**TASK TO COMPLETE:**
Take the material below from its first line through the line containing "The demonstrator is" and, please, write those lines again exactly.

-- Opening Marker --

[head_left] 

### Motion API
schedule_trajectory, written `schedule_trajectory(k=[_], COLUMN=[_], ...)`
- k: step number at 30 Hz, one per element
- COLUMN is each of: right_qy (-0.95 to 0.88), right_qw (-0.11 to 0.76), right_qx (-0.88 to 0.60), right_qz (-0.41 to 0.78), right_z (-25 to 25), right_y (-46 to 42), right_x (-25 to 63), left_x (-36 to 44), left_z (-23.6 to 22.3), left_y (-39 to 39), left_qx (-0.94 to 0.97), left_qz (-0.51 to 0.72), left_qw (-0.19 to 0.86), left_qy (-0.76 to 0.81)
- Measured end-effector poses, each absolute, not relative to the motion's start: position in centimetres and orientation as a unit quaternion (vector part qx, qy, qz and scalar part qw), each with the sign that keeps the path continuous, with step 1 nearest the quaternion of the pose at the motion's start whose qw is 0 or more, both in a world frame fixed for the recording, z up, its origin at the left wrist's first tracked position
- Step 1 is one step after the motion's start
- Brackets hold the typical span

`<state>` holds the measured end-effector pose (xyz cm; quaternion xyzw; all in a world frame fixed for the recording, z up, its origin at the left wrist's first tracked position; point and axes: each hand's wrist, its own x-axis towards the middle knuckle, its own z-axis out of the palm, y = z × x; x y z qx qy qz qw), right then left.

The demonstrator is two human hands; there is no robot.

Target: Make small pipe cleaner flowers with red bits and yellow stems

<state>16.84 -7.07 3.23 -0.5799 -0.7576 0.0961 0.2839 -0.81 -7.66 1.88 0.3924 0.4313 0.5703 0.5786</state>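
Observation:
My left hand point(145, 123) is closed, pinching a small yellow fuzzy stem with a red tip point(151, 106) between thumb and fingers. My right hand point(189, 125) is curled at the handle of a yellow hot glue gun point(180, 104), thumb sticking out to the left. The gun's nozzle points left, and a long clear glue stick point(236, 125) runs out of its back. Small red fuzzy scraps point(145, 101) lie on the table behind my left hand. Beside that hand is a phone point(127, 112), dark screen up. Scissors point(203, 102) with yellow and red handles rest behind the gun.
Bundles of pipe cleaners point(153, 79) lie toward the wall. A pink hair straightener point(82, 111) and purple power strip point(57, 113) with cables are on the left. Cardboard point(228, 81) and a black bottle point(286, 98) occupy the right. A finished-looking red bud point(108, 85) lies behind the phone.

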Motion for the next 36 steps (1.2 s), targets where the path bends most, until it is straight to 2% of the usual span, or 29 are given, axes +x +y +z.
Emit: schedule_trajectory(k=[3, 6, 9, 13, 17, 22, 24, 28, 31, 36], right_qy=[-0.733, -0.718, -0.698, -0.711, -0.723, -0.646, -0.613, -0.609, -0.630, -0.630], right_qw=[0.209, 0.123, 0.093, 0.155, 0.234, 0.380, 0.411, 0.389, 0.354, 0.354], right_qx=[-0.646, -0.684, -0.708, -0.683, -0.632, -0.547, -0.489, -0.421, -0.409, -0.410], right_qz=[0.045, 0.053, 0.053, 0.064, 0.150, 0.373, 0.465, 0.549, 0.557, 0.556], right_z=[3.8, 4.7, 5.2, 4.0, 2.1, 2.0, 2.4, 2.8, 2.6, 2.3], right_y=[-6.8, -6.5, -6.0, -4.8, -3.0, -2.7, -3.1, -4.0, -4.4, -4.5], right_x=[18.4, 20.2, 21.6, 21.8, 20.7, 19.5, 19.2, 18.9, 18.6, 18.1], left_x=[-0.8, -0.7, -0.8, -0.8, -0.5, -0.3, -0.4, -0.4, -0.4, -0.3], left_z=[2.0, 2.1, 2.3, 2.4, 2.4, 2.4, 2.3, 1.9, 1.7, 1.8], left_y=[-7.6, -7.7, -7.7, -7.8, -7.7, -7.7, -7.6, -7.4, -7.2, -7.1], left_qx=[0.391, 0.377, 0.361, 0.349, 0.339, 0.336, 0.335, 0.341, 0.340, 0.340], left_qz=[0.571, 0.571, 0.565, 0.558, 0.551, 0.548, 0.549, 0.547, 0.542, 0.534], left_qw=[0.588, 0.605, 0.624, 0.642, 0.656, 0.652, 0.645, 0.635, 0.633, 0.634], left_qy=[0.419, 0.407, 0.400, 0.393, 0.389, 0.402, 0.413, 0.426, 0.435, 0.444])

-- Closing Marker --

**OUTPUT:**
[head_left] 

### Motion API
schedule_trajectory, written `schedule_trajectory(k=[_], COLUMN=[_], ...)`
- k: step number at 30 Hz, one per element
- COLUMN is each of: right_qy (-0.95 to 0.88), right_qw (-0.11 to 0.76), right_qx (-0.88 to 0.60), right_qz (-0.41 to 0.78), right_z (-25 to 25), right_y (-46 to 42), right_x (-25 to 63), left_x (-36 to 44), left_z (-23.6 to 22.3), left_y (-39 to 39), left_qx (-0.94 to 0.97), left_qz (-0.51 to 0.72), left_qw (-0.19 to 0.86), left_qy (-0.76 to 0.81)
- Measured end-effector poses, each absolute, not relative to the motion's start: position in centimetres and orientation as a unit quaternion (vector part qx, qy, qz and scalar part qw), each with the sign that keeps the path continuous, with step 1 nearest the quaternion of the pose at the motion's start whose qw is 0 or more, both in a world frame fixed for the recording, z up, its origin at the left wrist's first tracked position
- Step 1 is one step after the motion's start
- Brackets hold the typical span

`<state>` holds the measured end-effector pose (xyz cm; quaternion xyzw; all in a world frame fixed for the recording, z up, its origin at the left wrist's first tracked position; point and axes: each hand's wrist, its own x-axis towards the middle knuckle, its own z-axis out of the palm, y = z × x; x y z qx qy qz qw), right then left.

The demonstrator is two human hands; there is no robot.

Nothing remains to be done, and the exercise is complete.